Agresiones a mujeres

El Fiscal Superior de Castilla y León también aportó como dato a tener en cuenta el hecho de que la mayoría de las víctimas de este tipo de agresiones son mujeres, con cerca del 80% del personal sanitario afectado, y que la mayor parte de los casos se producen en Atención Primaria, seguida de Urgencias y también en Administración. De hecho, según el último Observatorio de Agresiones correspondiente al año 2023, de los 775 trabajadores agredidos, 438 lo fueron en el ámbito hospitalario, mientras que en Atención Primaria se registraron 333 casos y cuatro más en otros ámbitos. Por categorías, 276 agresiones fueron a médicos, 290 a enfermería, 118 a TCAE, 24 a celadores, 51 a personal administrativo y 16 a otro personal.

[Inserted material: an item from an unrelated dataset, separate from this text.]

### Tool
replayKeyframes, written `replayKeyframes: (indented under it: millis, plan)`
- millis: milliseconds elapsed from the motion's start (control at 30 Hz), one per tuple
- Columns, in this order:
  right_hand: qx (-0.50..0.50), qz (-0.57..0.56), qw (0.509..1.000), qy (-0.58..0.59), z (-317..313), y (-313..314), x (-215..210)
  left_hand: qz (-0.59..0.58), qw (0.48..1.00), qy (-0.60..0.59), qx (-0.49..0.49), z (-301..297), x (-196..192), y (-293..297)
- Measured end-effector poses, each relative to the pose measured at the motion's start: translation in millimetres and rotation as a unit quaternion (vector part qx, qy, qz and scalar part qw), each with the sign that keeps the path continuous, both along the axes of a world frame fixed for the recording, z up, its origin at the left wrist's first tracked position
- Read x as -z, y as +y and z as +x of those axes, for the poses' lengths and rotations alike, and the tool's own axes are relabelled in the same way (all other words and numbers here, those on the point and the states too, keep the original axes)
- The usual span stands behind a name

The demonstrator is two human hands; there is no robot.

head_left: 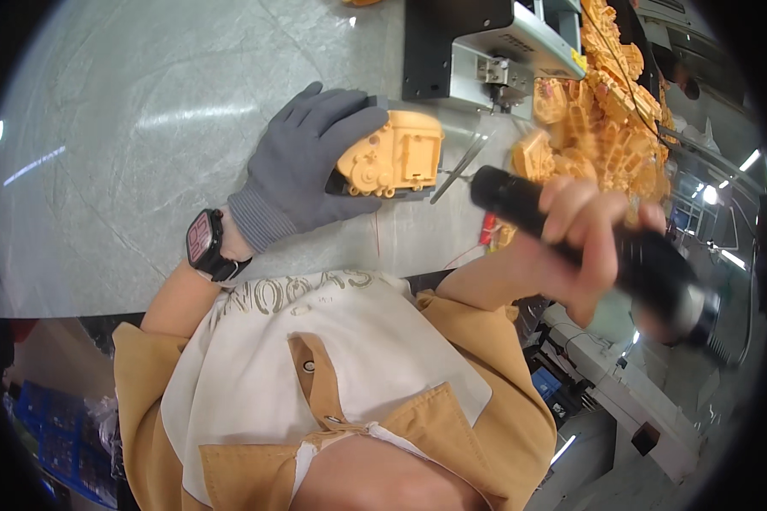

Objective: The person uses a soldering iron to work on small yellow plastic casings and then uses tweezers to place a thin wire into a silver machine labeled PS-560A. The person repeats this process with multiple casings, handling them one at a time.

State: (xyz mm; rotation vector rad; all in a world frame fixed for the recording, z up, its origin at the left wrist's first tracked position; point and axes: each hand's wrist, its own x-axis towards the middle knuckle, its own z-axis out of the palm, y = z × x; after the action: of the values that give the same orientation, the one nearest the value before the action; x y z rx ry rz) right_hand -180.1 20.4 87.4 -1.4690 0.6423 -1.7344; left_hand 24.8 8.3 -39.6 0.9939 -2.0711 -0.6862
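Note:
My left hand (302, 157), in a grey knitted glove, is wrapped round the left side of an orange plastic housing (400, 153). The housing has moulded bosses and a rectangular recess facing up. Dark edges show beneath it, perhaps of a fixture, mostly hidden. In my bare right hand (581, 238) is a black electric screwdriver (516, 198), its rear end smeared by motion. The tool lies tilted, with a thin bit pointing left toward the housing and apart from it. A thin dark strip (458, 170) shows between bit and housing.
Beyond the housing stands a black and silver metal machine (503, 64). Many orange plastic parts (609, 119) are heaped at the right, with a dark cable across them. A red object (488, 228) lies below the screwdriver. The grey table (128, 170) extends left.

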Motion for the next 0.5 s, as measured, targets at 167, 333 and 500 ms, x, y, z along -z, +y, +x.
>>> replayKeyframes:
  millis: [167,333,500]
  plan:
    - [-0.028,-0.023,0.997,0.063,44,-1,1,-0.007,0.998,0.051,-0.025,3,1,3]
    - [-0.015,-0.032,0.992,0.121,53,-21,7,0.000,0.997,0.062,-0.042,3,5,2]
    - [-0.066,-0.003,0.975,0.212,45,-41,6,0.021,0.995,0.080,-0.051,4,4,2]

Mena consideró necesario facilitar el acceso a la Fiscalía para que las agresiones de pacientes se conviertan en denuncias, ya que reconoció que algunas infracciones no llegan a los juzgados. En esta línea, abogó por comenzar a activar la adopción de medidas de alejamiento e incomunicación para que un agresor sobre un profesional no pueda acercarse a él ni a su centro de salud como medida de prevención.

«A los jueces y fiscales nos coarta un poco adoptar esta serie de medidas porque incluso en esos casos el agresor tiene derecho a recibir asistencia sanitaria, que es un derecho recogido en la Constitución, aunque también es cierto que se puede garantizar ese derecho estableciendo que acuda a otro médico y en otro centro de salud. Se puede y se debe hacer en determinados casos, dentro de los parámetros legales, para que los agresores vean que sus actos no les van a salir gratis», consideró Mena.

De esta forma, el fiscal superior de Castilla y León indicó que se retoman las comunicaciones para que fluya la información y la formación con el fin de que las sanitarios «no se sientan indefensos». «Esperemos que hagamos un camino juntos», sentenció.